Please print the data shown below without any alteration.

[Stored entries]
__________________________________________________
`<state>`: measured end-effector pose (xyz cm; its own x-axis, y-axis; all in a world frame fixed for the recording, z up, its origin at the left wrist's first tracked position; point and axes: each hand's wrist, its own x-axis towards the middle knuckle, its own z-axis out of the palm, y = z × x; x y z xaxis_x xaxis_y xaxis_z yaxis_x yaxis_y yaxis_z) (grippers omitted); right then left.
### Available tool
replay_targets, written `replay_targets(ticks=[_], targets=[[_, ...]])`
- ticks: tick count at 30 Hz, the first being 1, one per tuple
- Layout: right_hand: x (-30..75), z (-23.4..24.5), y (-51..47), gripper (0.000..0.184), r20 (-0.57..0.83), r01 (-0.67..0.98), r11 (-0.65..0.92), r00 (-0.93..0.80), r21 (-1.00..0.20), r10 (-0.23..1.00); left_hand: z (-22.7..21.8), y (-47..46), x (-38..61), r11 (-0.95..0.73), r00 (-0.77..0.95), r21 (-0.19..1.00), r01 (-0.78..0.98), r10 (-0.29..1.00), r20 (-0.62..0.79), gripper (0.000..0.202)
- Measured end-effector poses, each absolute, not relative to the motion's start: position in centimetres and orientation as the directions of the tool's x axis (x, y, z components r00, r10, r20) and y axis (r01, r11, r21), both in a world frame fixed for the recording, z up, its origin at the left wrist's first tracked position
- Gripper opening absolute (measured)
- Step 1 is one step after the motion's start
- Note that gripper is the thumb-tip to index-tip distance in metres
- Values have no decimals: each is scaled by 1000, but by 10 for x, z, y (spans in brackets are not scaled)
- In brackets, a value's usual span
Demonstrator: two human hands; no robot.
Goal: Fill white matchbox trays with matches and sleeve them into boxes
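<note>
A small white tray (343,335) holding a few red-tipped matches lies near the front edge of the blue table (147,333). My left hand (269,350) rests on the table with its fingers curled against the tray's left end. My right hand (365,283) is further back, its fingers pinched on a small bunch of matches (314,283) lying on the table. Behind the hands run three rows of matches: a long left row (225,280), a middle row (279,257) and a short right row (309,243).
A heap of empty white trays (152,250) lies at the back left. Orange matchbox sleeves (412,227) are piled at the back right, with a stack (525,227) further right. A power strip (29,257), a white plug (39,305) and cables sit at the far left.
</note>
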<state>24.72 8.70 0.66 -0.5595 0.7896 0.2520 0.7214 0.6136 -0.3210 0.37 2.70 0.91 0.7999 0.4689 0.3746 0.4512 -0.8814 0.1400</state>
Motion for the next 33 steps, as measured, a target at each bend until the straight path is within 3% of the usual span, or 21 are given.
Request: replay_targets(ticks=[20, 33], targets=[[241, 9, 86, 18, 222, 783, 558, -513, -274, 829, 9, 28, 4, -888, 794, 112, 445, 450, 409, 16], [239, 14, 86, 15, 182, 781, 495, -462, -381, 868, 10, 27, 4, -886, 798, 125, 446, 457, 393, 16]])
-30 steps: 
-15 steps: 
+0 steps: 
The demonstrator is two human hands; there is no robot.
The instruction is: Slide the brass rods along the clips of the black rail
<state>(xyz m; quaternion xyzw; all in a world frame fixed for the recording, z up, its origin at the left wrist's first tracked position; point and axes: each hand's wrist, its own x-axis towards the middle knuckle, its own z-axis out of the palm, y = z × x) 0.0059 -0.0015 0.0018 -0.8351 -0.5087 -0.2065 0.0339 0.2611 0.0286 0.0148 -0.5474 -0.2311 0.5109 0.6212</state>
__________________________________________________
Response below =>
`<state>`: measured end-effector pose (xyz cm; its own x-axis, y-axis; all in a world frame fixed for the recording, z up, its origin at the left wrist's first tracked position; point and axes: each hand's wrist, its own x-axis towards the middle knuckle, its own z-axis out of the palm, y = z × x; x y z xaxis_x xaxis_y xaxis_z yaxis_x yaxis_y yaxis_z) (grippers omitted); right then left.
### Available tool
replay_targets, written `replay_targets(ticks=[_], targets=[[_, ...]])`
- ticks: tick count at 30 Hz, the first being 1, one per tuple
- Layout: right_hand: x (-30..75), z (-23.4..24.5), y (-51..47), gripper (0.000..0.184), r20 (-0.57..0.83), r01 (-0.67..0.98), r11 (-0.65..0.92), r00 (-0.93..0.80), r21 (-1.00..0.20), r10 (-0.23..1.00); left_hand: z (-22.7..21.8), y (-47..46), x (-38..61), r11 (-0.95..0.73), r00 (-0.77..0.95), r21 (-0.19..1.00), r01 (-0.78..0.98), r10 (-0.29..1.00), r20 (-0.62..0.79), gripper (0.000..0.202)
- Measured end-effector poses, each absolute, not relative to the motion's start: position in centimetres and orientation as the directions of the tool's x axis (x, y, z components r00, r10, r20) and y axis (r01, r11, r21), both in a world frame fixed for the recording, z up, its origin at the left wrist's first tracked position
- Gripper opening absolute (measured)
- Step 1 is one step after the motion's start
- Note that gripper is the thumb-tip to index-tip distance in metres
- Values have no decimals: each is scaled by 1000, but by 10 for x, z, y (spans in brackets are not scaled)
- In brackets, a value's usual span
Demonstrator: two human hands; no robot.
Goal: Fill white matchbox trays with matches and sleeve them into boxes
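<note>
A small white tray (343,335) holding a few red-tipped matches lies near the front edge of the blue table (147,333). My left hand (269,350) rests on the table with its fingers curled against the tray's left end. My right hand (365,283) is further back, its fingers pinched on a small bunch of matches (314,283) lying on the table. Behind the hands run three rows of matches: a long left row (225,280), a middle row (279,257) and a short right row (309,243).
A heap of empty white trays (152,250) lies at the back left. Orange matchbox sleeves (412,227) are piled at the back right, with a stack (525,227) further right. A power strip (29,257), a white plug (39,305) and cables sit at the far left.
</note>
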<state>24.72 8.70 0.66 -0.5595 0.7896 0.2520 0.7214 0.6136 -0.3210 0.37 2.70 0.91 0.7999 0.4689 0.3746 0.4512 -0.8814 0.1400</state>
Motion for the next 33 steps, as measured, a target at each bend until the straight path is within 3% of the usual span, or 21 are given.
Request: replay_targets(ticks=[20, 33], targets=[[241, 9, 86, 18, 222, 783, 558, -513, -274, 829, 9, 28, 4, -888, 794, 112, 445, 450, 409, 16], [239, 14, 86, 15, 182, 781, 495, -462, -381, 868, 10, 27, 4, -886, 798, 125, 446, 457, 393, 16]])
-30 steps: 
-15 steps: 
+0 steps: 
The demonstrator is two human hands; there is no robot.
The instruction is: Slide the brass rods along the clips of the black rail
<state>(xyz m; quaternion xyzw; all in a world frame fixed for the recording, z up, its origin at the left wrist's first tracked position; point and axes: each hand's wrist, its own x-axis towards the middle knuckle, its own z-axis out of the palm, y = z × x) 0.0059 -0.0015 0.0018 -0.8351 -0.5087 -0.2065 0.0339 0.2611 0.0286 0.0148 -0.5474 -0.2311 0.5109 0.6212</state>

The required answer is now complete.